**Task goal:**
Say the number of lines in the records below that hold the word "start", and only that number.

(Records from a data source)
.....

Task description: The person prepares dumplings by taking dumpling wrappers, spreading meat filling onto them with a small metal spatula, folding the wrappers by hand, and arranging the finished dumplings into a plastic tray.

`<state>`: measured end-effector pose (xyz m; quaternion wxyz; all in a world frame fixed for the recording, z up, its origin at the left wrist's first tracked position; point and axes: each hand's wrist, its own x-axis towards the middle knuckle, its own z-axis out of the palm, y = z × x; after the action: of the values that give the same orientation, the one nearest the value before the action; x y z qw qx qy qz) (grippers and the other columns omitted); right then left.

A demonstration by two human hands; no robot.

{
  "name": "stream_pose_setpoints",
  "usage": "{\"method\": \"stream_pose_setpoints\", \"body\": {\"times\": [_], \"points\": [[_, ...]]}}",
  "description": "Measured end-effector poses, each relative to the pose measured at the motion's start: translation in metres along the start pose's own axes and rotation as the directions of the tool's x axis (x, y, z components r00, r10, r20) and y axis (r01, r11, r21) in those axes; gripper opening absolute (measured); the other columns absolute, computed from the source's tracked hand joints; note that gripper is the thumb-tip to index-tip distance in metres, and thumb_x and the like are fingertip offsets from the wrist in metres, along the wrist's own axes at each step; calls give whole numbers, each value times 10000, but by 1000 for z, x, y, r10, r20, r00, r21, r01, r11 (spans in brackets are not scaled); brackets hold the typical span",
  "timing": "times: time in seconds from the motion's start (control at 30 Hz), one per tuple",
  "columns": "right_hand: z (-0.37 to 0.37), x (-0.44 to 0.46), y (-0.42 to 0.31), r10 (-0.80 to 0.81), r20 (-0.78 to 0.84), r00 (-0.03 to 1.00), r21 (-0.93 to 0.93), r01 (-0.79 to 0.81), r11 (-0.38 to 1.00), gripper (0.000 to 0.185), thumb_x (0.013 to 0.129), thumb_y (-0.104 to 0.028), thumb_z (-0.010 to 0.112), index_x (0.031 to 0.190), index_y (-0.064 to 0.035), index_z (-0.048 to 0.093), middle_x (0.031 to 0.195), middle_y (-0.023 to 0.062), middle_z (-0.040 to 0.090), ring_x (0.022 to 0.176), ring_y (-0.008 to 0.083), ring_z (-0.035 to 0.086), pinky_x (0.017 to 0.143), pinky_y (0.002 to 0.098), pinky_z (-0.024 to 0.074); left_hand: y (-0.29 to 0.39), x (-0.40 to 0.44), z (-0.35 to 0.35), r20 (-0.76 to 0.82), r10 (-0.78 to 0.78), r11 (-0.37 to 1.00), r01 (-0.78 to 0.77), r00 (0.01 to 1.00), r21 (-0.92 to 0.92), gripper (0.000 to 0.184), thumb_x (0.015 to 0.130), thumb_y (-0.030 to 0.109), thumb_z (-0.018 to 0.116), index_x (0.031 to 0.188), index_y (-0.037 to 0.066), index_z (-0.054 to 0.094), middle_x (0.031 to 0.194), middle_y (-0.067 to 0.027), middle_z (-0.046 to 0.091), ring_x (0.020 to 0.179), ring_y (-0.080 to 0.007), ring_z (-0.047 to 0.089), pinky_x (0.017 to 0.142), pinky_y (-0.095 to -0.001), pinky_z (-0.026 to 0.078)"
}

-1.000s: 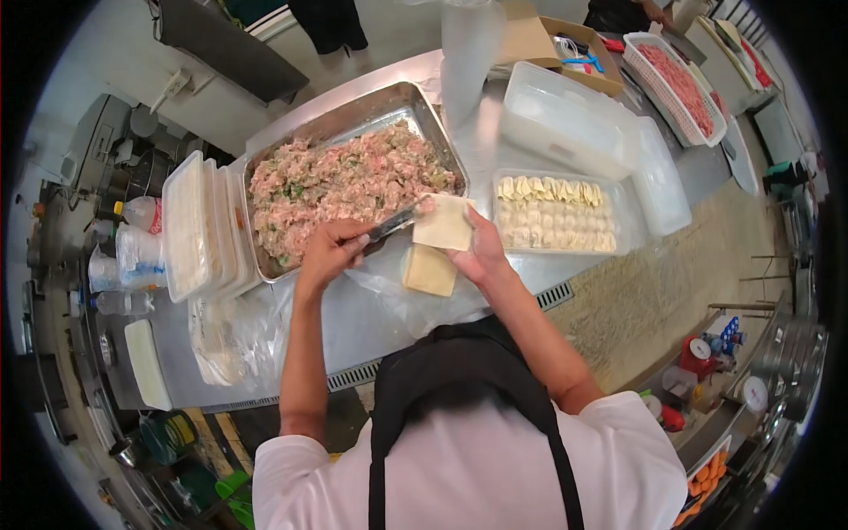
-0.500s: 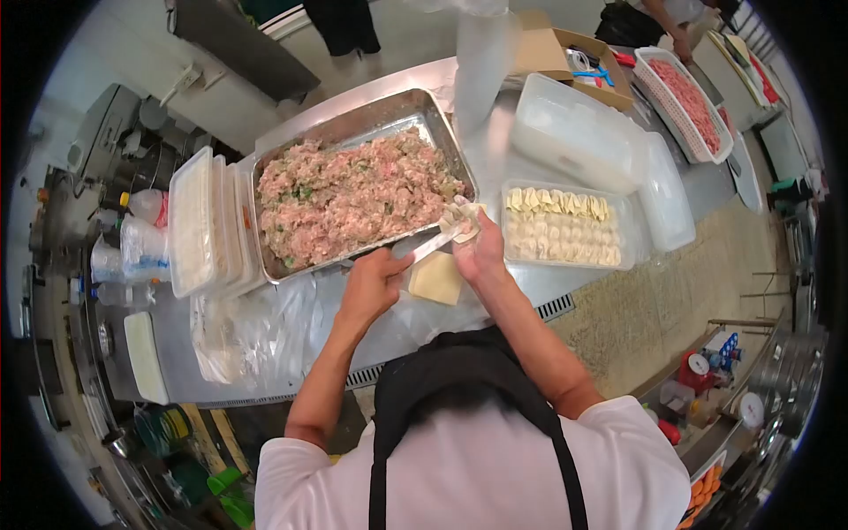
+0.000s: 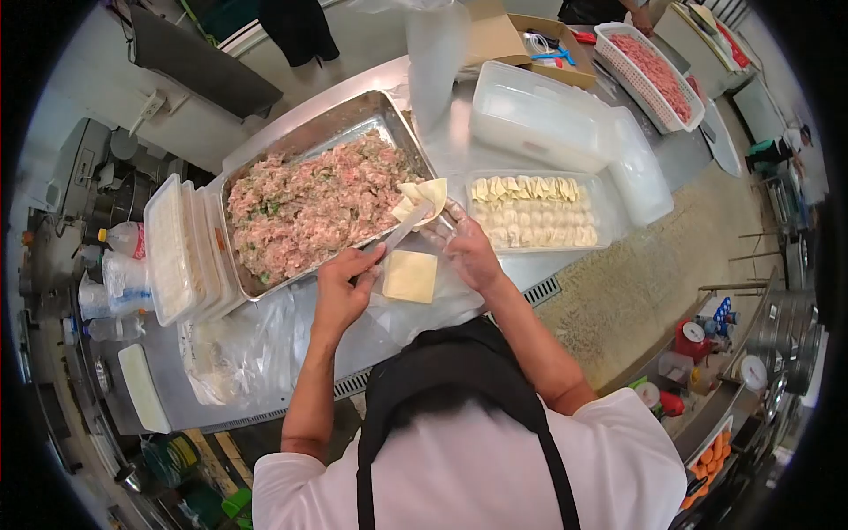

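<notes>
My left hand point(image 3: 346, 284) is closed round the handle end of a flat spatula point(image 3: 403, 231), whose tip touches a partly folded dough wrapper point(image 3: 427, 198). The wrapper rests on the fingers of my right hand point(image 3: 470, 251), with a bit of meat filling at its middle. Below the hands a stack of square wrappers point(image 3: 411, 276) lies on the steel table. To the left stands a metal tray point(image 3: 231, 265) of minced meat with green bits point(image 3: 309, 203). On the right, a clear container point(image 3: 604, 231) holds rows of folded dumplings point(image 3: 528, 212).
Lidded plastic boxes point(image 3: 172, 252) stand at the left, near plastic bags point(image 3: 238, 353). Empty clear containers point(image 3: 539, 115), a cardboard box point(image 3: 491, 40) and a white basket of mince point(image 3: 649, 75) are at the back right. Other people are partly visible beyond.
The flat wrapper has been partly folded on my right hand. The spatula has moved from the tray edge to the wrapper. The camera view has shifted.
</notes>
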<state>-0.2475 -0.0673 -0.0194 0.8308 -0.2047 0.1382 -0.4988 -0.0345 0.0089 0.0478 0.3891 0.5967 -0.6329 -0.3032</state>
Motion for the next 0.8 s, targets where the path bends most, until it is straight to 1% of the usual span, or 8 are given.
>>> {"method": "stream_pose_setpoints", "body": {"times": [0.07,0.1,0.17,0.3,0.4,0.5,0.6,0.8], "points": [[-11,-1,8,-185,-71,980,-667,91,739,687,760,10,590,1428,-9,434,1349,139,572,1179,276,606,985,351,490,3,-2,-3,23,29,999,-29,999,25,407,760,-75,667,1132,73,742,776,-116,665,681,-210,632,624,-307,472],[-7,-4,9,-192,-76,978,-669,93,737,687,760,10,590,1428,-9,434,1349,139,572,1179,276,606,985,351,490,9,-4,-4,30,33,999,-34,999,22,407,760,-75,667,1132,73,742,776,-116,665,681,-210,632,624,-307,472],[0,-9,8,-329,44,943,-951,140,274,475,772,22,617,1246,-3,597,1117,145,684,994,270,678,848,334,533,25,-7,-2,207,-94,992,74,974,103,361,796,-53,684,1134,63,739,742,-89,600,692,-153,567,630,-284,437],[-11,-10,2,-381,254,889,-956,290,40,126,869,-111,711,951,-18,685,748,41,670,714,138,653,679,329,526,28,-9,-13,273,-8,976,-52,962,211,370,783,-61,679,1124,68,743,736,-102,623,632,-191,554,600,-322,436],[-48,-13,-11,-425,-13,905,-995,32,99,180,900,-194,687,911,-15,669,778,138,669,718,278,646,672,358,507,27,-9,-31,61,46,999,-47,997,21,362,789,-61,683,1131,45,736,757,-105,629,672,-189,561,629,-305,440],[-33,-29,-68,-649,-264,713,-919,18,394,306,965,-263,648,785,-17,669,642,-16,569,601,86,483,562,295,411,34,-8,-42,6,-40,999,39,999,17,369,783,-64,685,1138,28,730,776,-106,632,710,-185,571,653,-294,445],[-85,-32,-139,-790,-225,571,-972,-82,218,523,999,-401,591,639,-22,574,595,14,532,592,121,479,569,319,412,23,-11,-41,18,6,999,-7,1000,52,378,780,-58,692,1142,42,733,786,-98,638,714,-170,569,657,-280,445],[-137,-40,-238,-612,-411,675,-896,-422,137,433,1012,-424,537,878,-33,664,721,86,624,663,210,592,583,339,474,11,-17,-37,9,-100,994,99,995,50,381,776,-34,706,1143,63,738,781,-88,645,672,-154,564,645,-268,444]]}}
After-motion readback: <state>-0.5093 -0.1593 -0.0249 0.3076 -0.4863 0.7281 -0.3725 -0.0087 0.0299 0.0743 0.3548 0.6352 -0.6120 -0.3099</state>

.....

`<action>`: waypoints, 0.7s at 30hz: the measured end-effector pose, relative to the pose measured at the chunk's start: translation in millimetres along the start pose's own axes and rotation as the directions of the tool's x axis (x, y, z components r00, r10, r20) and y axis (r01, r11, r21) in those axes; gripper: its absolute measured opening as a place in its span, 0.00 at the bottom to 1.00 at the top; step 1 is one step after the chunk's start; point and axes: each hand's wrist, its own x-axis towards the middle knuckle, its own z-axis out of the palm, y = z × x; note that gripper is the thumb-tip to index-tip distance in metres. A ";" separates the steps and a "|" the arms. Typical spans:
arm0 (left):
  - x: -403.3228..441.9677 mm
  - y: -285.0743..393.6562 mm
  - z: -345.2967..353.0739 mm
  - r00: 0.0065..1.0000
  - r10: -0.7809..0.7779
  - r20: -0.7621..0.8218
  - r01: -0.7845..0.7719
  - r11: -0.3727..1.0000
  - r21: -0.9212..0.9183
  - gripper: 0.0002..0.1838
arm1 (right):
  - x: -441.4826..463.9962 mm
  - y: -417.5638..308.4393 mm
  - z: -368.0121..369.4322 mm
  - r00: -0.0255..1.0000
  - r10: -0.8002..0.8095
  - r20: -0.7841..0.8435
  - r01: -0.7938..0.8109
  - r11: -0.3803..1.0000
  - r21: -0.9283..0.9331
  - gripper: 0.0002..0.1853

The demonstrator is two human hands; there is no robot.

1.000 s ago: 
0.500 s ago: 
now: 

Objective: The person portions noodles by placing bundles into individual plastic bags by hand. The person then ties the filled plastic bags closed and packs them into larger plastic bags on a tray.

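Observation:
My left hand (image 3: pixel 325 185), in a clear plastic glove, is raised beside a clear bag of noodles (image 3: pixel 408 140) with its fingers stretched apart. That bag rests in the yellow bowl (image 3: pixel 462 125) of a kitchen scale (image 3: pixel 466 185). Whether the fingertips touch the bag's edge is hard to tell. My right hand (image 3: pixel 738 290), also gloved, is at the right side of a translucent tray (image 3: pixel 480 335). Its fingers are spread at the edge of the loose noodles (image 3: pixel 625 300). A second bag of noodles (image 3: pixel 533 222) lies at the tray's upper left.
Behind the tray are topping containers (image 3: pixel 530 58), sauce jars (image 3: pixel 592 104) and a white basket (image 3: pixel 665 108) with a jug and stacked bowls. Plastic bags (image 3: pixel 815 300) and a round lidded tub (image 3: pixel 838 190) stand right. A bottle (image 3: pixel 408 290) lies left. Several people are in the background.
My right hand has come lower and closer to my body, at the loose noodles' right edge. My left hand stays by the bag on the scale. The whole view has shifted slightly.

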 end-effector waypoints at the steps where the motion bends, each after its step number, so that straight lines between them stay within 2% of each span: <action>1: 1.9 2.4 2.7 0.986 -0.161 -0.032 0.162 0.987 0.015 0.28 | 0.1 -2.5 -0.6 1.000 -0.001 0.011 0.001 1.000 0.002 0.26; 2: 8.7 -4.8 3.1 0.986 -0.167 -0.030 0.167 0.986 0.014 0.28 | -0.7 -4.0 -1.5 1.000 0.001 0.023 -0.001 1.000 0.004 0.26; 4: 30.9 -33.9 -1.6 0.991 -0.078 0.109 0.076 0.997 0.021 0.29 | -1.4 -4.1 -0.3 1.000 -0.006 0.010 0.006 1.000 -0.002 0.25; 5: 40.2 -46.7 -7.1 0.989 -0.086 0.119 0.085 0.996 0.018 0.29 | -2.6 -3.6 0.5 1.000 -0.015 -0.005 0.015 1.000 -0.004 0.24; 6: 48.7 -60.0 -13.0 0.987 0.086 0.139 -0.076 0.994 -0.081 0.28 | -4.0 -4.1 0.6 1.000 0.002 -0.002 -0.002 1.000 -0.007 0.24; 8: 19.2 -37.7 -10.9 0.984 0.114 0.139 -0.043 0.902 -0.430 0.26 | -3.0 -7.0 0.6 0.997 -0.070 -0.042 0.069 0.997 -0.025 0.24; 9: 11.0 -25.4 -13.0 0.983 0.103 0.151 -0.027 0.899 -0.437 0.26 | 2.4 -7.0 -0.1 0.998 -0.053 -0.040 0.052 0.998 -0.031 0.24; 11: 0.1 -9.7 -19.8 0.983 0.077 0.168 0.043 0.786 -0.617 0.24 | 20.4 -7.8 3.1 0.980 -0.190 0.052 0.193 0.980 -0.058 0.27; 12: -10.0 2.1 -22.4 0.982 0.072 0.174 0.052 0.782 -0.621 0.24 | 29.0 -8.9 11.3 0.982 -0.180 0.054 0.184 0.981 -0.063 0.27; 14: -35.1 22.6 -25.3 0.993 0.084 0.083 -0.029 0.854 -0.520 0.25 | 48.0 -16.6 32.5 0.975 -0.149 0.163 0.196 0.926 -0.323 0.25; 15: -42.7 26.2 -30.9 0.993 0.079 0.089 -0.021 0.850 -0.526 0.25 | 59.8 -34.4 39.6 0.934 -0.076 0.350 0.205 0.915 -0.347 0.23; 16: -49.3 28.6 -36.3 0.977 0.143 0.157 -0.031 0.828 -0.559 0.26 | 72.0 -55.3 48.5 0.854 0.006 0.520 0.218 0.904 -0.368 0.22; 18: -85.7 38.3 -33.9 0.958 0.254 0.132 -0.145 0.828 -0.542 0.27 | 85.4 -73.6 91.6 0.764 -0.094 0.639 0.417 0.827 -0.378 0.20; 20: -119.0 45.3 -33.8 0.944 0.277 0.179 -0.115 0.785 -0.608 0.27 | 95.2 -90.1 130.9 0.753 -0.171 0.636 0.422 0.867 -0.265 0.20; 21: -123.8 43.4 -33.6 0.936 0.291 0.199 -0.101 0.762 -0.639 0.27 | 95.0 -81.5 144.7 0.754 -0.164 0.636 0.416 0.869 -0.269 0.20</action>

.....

**Exercise answer:**
3